§ WORK REQUEST
Copy every line of the listing that holds the string "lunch".

§ DATA EXTRACT
......

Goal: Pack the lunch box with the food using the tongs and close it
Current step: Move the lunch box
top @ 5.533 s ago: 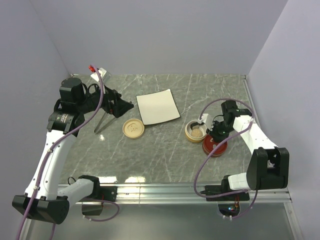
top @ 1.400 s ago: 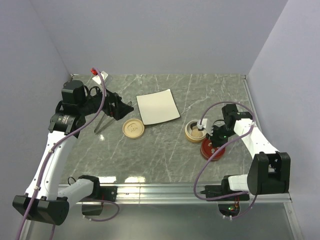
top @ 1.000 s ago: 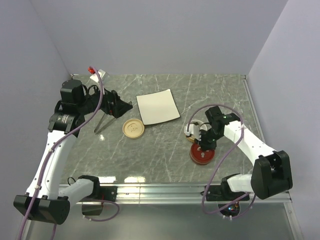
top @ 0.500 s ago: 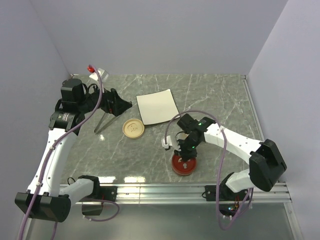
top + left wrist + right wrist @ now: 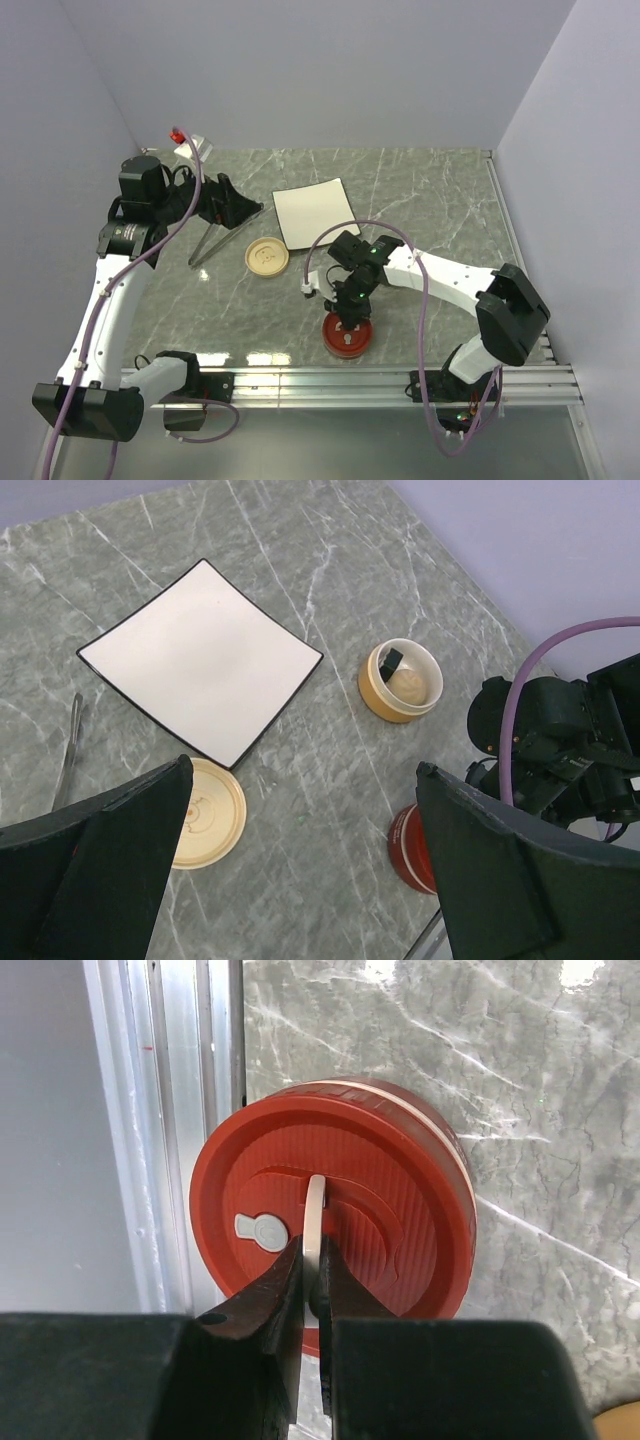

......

§ ANSWER SECTION
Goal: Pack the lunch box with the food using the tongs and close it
Current step: Move the lunch box

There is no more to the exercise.